A model complex, dinitrosyl-iron-thiosulfate (at 1–10 μM) produced a concentration-dependent enhancement of electrical field stimulated [3H]noradrenaline release (up to 2 fold). At the same time, dinitrosyl-iron-thiosulfate inhibited neurogenic vasoconstriction, consistent with its nitric oxide donor properties. A specific inhibitor of cyclic GMP dependent protein kinase, Rp-8pCPT-cGMPS, partially inhibited the effect of dinitrosyl-iron-thiosulfate on neurogenic vasoconstriction, but not on [3H]noradrenaline release. Another model complex, dinitrosyl-iron-cysteine (at 3 μM) elicited similar responses as dinitrosyl-iron-thiosulfate.

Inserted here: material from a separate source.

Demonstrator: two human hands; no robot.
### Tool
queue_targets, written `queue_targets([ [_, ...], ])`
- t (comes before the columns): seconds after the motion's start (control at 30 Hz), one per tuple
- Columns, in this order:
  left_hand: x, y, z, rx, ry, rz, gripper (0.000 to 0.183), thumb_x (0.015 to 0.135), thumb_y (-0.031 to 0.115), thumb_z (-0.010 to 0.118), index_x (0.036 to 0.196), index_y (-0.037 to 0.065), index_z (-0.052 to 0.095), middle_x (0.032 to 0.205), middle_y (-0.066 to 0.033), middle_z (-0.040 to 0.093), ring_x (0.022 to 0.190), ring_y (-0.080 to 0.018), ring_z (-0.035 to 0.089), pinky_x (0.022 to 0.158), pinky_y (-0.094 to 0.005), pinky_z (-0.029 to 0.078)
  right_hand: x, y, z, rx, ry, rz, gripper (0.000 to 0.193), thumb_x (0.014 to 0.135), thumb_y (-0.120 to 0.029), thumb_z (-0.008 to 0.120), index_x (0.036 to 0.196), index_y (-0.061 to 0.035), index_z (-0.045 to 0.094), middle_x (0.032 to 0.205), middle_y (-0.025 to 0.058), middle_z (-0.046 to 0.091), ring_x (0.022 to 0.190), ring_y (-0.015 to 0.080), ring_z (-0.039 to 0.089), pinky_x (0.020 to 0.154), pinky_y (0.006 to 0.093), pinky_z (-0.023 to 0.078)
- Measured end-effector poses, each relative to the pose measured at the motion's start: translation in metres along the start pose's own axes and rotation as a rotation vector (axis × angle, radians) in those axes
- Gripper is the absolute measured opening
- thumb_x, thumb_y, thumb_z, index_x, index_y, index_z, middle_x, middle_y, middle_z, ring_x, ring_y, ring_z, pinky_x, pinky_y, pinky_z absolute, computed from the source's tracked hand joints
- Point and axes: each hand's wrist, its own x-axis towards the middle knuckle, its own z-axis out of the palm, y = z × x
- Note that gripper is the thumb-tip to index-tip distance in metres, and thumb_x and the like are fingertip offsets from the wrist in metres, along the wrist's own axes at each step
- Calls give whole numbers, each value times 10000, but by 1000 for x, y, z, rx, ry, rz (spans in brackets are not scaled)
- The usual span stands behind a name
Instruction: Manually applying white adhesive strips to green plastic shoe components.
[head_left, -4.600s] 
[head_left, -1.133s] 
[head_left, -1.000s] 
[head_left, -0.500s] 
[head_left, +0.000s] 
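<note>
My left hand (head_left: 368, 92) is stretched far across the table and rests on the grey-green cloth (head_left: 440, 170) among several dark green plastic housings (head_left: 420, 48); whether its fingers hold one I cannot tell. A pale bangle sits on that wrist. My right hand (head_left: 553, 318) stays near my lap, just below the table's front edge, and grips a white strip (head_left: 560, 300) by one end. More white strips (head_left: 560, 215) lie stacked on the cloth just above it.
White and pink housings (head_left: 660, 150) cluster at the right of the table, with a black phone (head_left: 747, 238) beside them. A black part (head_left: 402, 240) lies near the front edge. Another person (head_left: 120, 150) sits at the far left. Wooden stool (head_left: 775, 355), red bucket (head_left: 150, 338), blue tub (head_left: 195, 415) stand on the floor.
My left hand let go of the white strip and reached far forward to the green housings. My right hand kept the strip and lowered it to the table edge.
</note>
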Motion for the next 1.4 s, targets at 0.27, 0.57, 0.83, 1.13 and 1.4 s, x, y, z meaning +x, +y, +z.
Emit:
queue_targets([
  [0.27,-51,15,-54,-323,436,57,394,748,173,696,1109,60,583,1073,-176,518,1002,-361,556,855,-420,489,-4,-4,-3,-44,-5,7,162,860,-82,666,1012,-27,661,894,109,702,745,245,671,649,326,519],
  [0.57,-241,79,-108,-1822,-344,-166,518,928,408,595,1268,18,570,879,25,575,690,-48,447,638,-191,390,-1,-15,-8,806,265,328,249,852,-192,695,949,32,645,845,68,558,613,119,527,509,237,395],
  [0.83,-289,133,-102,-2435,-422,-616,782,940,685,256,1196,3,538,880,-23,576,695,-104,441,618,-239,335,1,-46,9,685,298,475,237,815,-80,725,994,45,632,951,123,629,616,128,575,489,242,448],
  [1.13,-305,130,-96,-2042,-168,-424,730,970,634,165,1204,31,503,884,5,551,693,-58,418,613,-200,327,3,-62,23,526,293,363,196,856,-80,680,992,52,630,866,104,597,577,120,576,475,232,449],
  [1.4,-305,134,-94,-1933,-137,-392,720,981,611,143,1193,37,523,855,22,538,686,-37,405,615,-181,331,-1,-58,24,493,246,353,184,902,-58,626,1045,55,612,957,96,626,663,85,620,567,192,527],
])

Conventional NO and NO+ donors such as sodium nitroprusside, S-nitroso-L-cysteine or S-nitroso-glutathione (at 10 μM) had no effect on [3H]noradrenaline release, though they potently decreased electrically-induced vasoconstriction. The "false complex", iron(II)-thiosulfate showed no activity.

Conclusions

Low molecular mass iron dinitrosyl complexes can up-regulate the stimulation-evoked release of vascular [3H]noradrenaline, apparently independently of their NO donor properties. This finding may have important implications in inflammatory tissues.